[GAP Forum] Segmentation Fault
Frank Lübeck
frank.luebeck at math.rwth-aachen.de
Tue Apr 20 16:50:53 BST 2010
On Tue, Apr 13, 2010 at 08:11:34PM -0700, Justin Walker wrote:
> Dear Forum,
>
> I was fiddling with lists and tried the following, which resulted in a
> segmentation fault:
>
> gap> l:=ListWithIdenticalEntries(6,[1,2,3]);;
> gap> l[1][1]:=l[3];;
> gap> l;
> [ [ ~[1], 2, 3 ], [ ~[2], 2, 3 ], [ ~[3], 2, 3 ], [ ~[4], 2, 3 ], [ ~[5],
> 2, 3 ],
> [ ~[6], 2, 3 ] ]
> gap> MakeImmutable(l);
>
> Boom!
>
> I gather that the result of the second assignment is to tie the list
> into knots.

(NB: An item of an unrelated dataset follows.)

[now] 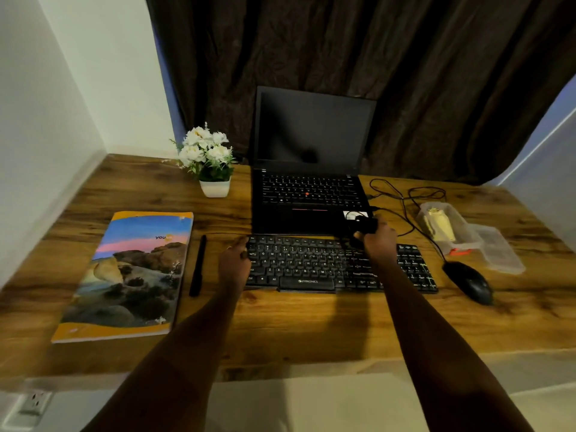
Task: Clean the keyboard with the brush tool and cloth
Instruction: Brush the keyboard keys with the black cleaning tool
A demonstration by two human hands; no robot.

The following call then goes recursive and eventually blows
> the stack (true?).
>
> I thought it worth reporting, in case it's fixable.
Dear Justin, dear Forum,
Thanks for this example, I'm a bit surprised that nobody reported this
before. A slightly shorter example is:
gap> l := [~]; # equivalent to: l := [];; l[1] := l;
[ ~ ]
gap> MakeImmutable(l);
Segmentation fault
I tend to consider this as "feature" rather than a bug. But it should at
least be documented.
GAP can only make a list immutable when all its entries are immutable.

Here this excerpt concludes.